Sem palavras
A velha casa abandonada à margem da estrada, rodeada de ciprestes antigos, ganhou um morador incógnito. A estranha figura de um homem de aparência nobre e bonitas vestes, chamou a atenção dos vizinhos. O novo hóspede não era um homem jovem. Tinha cabelos grisalhos e mãos delicadas, com dedos magros e longos. Corpo esguio e elegante, vestia roupas brancas de fino brocado, desenhada por bordados discretos e delicados.
Ninguém havia percebido a chegada repentina e misteriosa do velho príncipe, como ficara conhecido na vizinhança. A pequena casa, antes abandonada abriu suas portas e janelas para o sol do vale. Construída ao pé de um morro salteado de pedras, por onde corria um riacho que quebrava o silêncio daquele recanto imóvel e esquecido do mundo.
O novo morador instigou o mistério e, segundo as lendas que eram contadas, desde a sua chegada, o tempo havia parado naquele lugarejo. Todos os relógios do mundo, quando ali chegavam, emperravam seus ponteiros. Apenas o sol e a lua mediam o tempo quieto e invisível, na sucessão de noites e dias. O nobre morador despertou a curiosidade dos habitantes, que espantados tentavam decifrar a enigmática presença do nobre desconhecido.
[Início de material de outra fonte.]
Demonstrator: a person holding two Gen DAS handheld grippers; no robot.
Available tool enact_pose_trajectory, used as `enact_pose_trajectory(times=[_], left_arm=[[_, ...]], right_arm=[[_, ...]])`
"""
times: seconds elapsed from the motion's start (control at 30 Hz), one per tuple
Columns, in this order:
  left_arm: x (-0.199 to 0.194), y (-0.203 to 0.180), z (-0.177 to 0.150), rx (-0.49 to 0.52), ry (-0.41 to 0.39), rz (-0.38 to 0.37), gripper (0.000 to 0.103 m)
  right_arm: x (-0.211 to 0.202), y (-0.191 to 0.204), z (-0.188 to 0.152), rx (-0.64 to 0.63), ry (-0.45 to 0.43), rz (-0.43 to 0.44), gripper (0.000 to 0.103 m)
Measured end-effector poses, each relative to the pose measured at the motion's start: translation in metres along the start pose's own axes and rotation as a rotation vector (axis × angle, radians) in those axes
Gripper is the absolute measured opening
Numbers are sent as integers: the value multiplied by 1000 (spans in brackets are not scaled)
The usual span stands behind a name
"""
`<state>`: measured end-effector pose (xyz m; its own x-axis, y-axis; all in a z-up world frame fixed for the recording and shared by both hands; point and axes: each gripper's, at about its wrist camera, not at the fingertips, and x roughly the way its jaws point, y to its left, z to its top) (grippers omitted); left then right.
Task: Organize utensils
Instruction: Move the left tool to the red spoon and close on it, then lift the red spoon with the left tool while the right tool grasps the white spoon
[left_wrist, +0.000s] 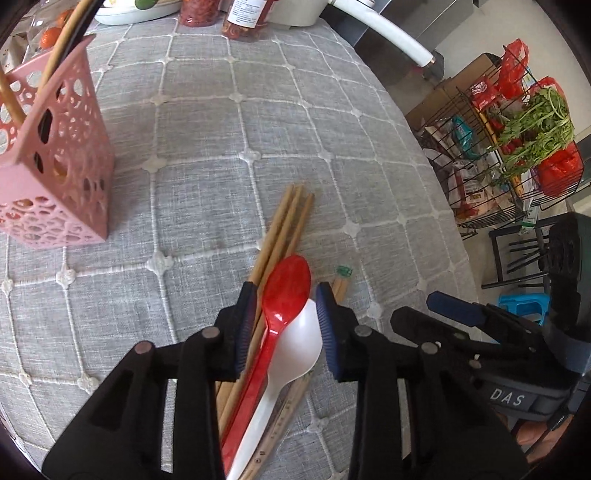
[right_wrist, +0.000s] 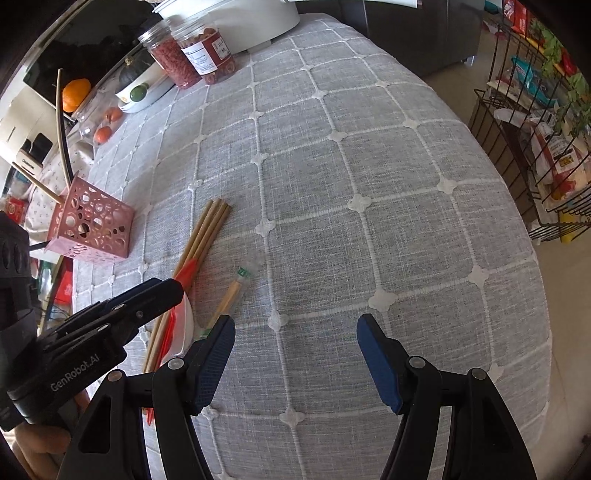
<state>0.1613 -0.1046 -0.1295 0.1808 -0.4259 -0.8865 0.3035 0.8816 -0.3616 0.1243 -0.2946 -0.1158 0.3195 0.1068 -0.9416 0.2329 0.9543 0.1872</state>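
Utensils are mostly unsorted: the pink holder (left_wrist: 55, 155) has a few sticks, while right of it chopsticks (left_wrist: 284, 225), red spoon (left_wrist: 288, 288) and white spoon (left_wrist: 295, 347) lie between the left gripper's (left_wrist: 284, 325) parted fingers; right gripper (right_wrist: 295, 354) gapes empty.

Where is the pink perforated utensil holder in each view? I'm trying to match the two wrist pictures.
Left wrist view: the pink perforated plastic utensil holder stands at the left edge, upper half, with sticks in it.
Right wrist view: it sits at mid-left, looking smaller.
Shared landmark: the bundle of brown wooden chopsticks lying on the cloth just right of the holder.
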Motion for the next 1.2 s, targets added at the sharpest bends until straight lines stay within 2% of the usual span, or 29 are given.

Visto por alguns como louco, por outros como um andante. Ninguém sabia, nada ou quase nada, da verdadeira história do estranho vizinho. De onde viera? por que teria aparecido, assim? Como por encanto...
O velho príncipe maluco conversava com as árvores, cantava para o riacho e não gostava de responder perguntas, porque dizia alimentar-se de palavras. Abordado pelas crianças do lugarejo, pouco falava. Mas contava a elas a estranha história de que devorava palavras, justificando a falta de respostas às ingênuas perguntas feitas pela
criançada.
De tempos em tempos, colocava sua roupa de príncipe e sumia em viagens misteriosas, das quais retornava mais feliz e sorridente. Sentava-se em frente à porta, sob as imensas sombras dos ciprestes e, ali permanecia mudo e contemplativo ao longo dos dias. Aos passantes distribuía sorrisos e acenos. Nada falava de si.
Todos já estavam acostumados com as suas maluquices. Os vizinhos que passavam pela estrada, atentavam apenas para a simples presença do homem em sua cadeira. Muito tempo se passou, e a estranha figura do homem permaneceu serena, sempre na cadeira de balanço em frente da mesma porta. Lendas povoaram o imaginário dos habitantes de toda a aldeia, muitas histórias foram inventadas sobre o velho príncipe da casa abandonada.
Chegou, porém, um tempo em que as portas e janelas da pobre e velha casa se fecharam, de repente. Ninguém avistou mais o príncipe. Os vizinhos preocupados, bateram à porta. Chamaram por ele e, sem resposta entraram na casa à procura.
Dentro da velha casa, todas as coisas pareceram estar na mais perfeita ordem. Sobre a mesa, muitos papéis rabiscados. No espaldar da cadeira, atrás da porta, estava o paletó de brocado branco e um livro muito antigo, cuja capa preta guardava páginas amareladas, ostentando enormes letras douradas com o título: Manual da Criação Divina.